— PROBLEM —
Your reply should reproduce all the data below exactly while excluding the pictures.

Segment Start: DATA RECORDS

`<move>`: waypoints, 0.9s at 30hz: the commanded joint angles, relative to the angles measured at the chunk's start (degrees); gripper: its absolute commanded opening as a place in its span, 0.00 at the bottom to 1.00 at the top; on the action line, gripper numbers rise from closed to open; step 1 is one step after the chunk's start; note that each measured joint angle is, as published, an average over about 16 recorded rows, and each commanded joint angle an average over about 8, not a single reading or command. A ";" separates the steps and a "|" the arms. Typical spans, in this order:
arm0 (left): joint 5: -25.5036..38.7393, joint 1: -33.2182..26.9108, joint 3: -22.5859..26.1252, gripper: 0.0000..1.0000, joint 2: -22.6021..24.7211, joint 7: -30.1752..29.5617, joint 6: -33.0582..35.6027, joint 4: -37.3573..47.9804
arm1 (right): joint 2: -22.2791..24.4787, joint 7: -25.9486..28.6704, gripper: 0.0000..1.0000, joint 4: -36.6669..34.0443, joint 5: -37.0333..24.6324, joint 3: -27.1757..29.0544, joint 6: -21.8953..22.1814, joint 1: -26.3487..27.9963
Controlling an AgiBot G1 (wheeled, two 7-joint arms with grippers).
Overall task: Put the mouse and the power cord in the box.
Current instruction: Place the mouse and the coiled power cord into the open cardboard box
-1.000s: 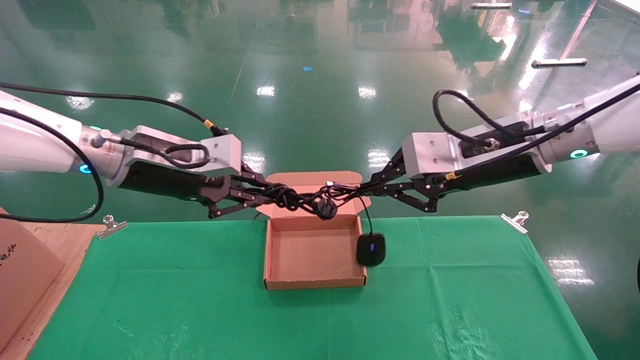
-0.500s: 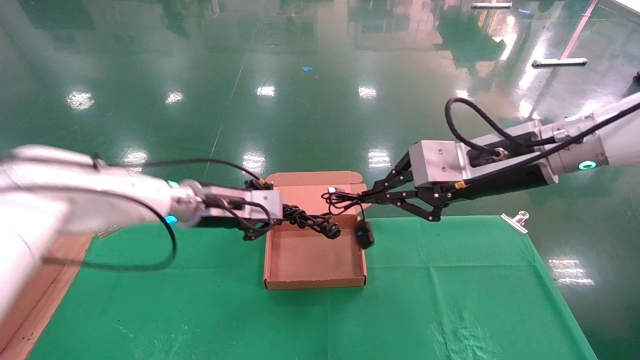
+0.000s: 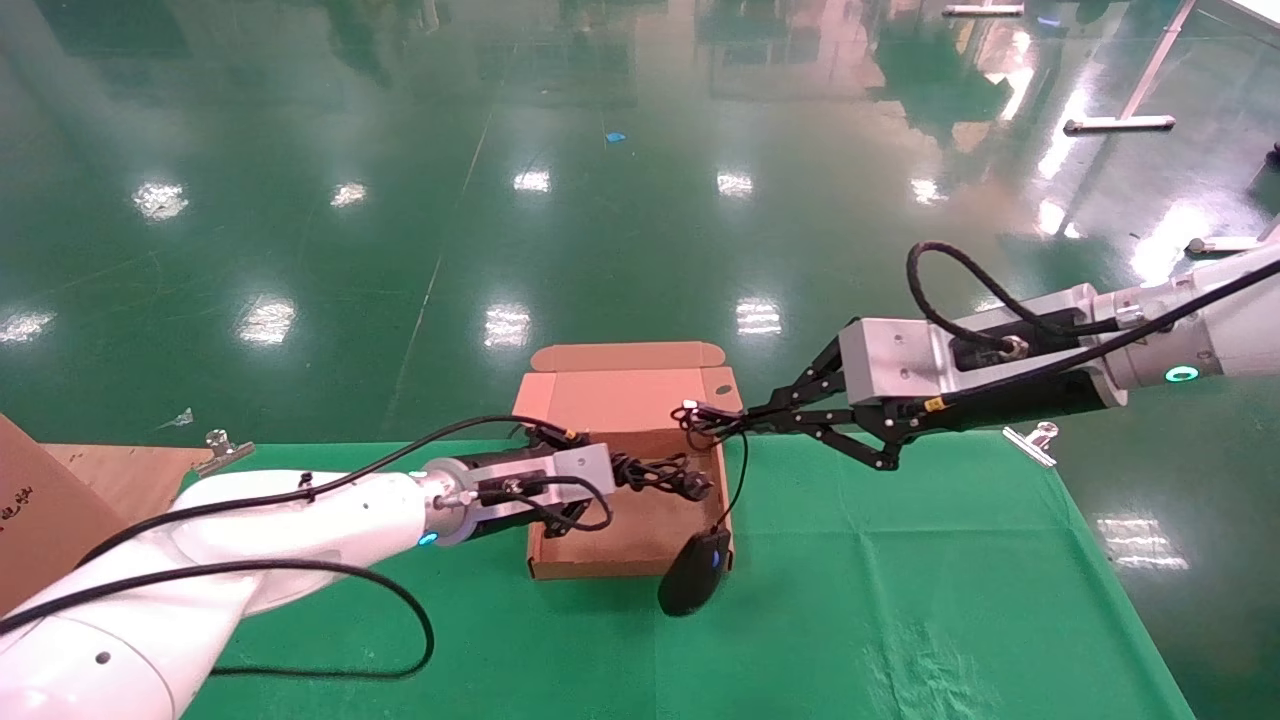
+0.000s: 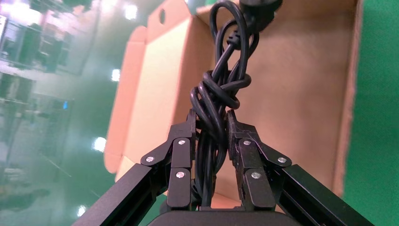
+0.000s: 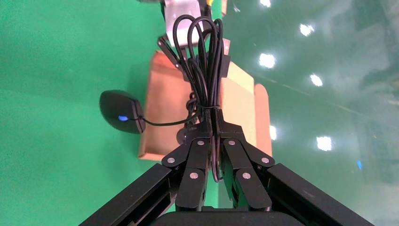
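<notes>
My left arm has swung round from the far side and come down low over the table, so the left gripper (image 3: 612, 470) now reaches in across the box (image 3: 628, 400) from its left wall, while my right arm has eased back and lower. The box sits open on the green cloth (image 3: 900, 580), lid standing at the far edge. The left gripper's jaws are clamped on the knotted bundle of the power cord (image 4: 221, 94), whose plug end hangs just above the box floor. The right gripper (image 3: 712, 420) pinches the looped thin cable above the box's far right corner, and the mouse (image 3: 694, 586) dangles from it outside the near right corner, low over the cloth. I judge this the lowering step: next I release the cord, then carry the mouse leftward over the wall. I can read no writing on the box; the mouse shows only a small blue mark.
</notes>
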 commanded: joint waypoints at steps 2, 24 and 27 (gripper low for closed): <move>-1.19 1.07 1.79 0.98 -0.08 -1.92 -0.89 -1.64 | 0.24 -0.16 0.00 0.05 -0.09 -0.07 1.48 -0.35; -8.15 -2.28 10.50 1.00 -1.01 -4.08 -0.73 -0.95 | -3.89 1.06 0.00 0.54 0.09 0.05 7.87 -2.08; -9.52 -3.64 10.10 1.00 -2.19 -2.57 1.88 0.63 | -5.71 1.56 0.00 0.64 0.01 -0.01 9.75 -2.48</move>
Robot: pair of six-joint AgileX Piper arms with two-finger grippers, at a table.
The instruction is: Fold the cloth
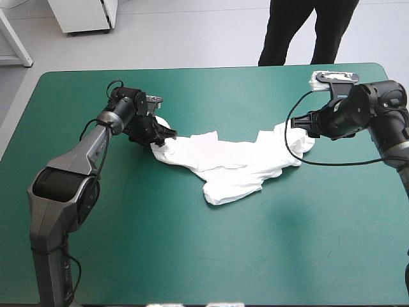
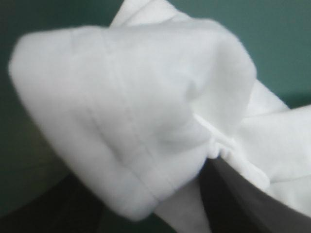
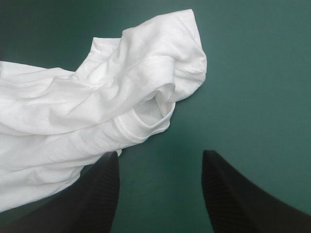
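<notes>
Two arms reach forward over the teal-green cover (image 1: 192, 256), the left one rising from the near left corner, the right one coming in from the right edge. The nearest part of the cloth is a rumpled lobe of the T-shirt (image 1: 233, 166), pointing toward the near edge just right of the table's middle. From that lobe the white T-shirt runs as a crumpled, stretched band across the middle of the table, one end going left and slightly away, the other going right and away. It lies unfolded on the cover, creased and layered along its length.

At the band's left end the left gripper (image 1: 160, 134) is clamped on the cloth. In the left wrist view a hemmed fold of the shirt stands up over and ahead of the black fingers (image 2: 243, 204). The fabric gathers into a small pucker where it enters between them, and only their dark bases show under the white.

At the right end the right gripper (image 3: 160, 154) stands with its fingers wide apart, gripping nothing, with teal-green cover showing between them. A sleeve (image 3: 155, 116) with a stitched hem lies just ahead of the gap, and the shirt's body spreads beside one finger and touches it. Beyond both grippers the cover continues to the far edge.
</notes>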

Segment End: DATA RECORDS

— ANSWER TO THIS TASK —
`<move>`: waypoints, 0.9s at 30hz: the commanded joint angles, relative to the angles measured at the chunk's start (degrees); gripper: its absolute commanded opening as a place in its span, 0.00 at the bottom to 1.00 at the top; on the action line, gripper numbers rise from closed to open; step 1 is one step after the chunk's start; note that each measured joint angle is, as published, an average over about 16 recorded rows, and each commanded joint angle an average over about 8, not a single reading or command. A ";" separates the steps and a "|" the arms. Typical spans, in this order:
arm0 (left): joint 5: -25.5036..38.7393, joint 1: -33.2182..26.9108, joint 3: -22.5859..26.1252, gripper: 0.0000..1.0000, joint 2: -22.6021..24.7211, joint 7: -30.1752..29.5617, joint 6: -33.0582..35.6027, joint 4: -37.3573..47.9804
arm1 (right): joint 2: -22.2791..24.4787, joint 7: -25.9486..28.6704, gripper: 0.0000..1.0000, joint 4: -36.6669..34.0443, joint 5: -37.0333..24.6324, joint 3: -27.1757..29.0544, joint 6: -21.8953..22.1814, joint 1: -26.3487..27.9963
Controlling an AgiBot G1 (wheeled, two 7-joint arms with grippers).
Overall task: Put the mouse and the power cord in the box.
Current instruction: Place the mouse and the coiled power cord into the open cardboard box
-1.000s: 
-0.500s: 
+0.000s: 
+0.000s: 
+0.000s: 
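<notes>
My left arm has swung round from the far side and come down low over the table, so the left gripper (image 3: 612, 470) now reaches in across the box (image 3: 628, 400) from its left wall, while my right arm has eased back and lower. The box sits open on the green cloth (image 3: 900, 580), lid standing at the far edge. The left gripper's jaws are clamped on the knotted bundle of the power cord (image 4: 221, 94), whose plug end hangs just above the box floor. The right gripper (image 3: 712, 420) pinches the looped thin cable above the box's far right corner, and the mouse (image 3: 694, 586) dangles from it outside the near right corner, low over the cloth. I judge this the lowering step: next I release the cord, then carry the mouse leftward over the wall. I can read no writing on the box; the mouse shows only a small blue mark.
</notes>
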 commanded: joint waypoints at steps 2, 24 and 27 (gripper low for closed): <move>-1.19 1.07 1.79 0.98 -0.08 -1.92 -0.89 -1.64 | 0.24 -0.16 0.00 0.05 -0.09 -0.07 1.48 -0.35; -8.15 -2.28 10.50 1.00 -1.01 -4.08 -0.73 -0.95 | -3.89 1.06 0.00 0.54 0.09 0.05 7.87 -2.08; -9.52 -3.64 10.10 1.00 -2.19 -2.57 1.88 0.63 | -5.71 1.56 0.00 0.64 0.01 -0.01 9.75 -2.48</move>
Robot: pair of six-joint AgileX Piper arms with two-finger grippers, at a table.
The instruction is: Fold the cloth
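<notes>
Two arms reach forward over the teal-green cover (image 1: 192, 256), the left one rising from the near left corner, the right one coming in from the right edge. The nearest part of the cloth is a rumpled lobe of the T-shirt (image 1: 233, 166), pointing toward the near edge just right of the table's middle. From that lobe the white T-shirt runs as a crumpled, stretched band across the middle of the table, one end going left and slightly away, the other going right and away. It lies unfolded on the cover, creased and layered along its length.

At the band's left end the left gripper (image 1: 160, 134) is clamped on the cloth. In the left wrist view a hemmed fold of the shirt stands up over and ahead of the black fingers (image 2: 243, 204). The fabric gathers into a small pucker where it enters between them, and only their dark bases show under the white.

At the right end the right gripper (image 3: 160, 154) stands with its fingers wide apart, gripping nothing, with teal-green cover showing between them. A sleeve (image 3: 155, 116) with a stitched hem lies just ahead of the gap, and the shirt's body spreads beside one finger and touches it. Beyond both grippers the cover continues to the far edge.
</notes>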

What was asked now has a complete answer.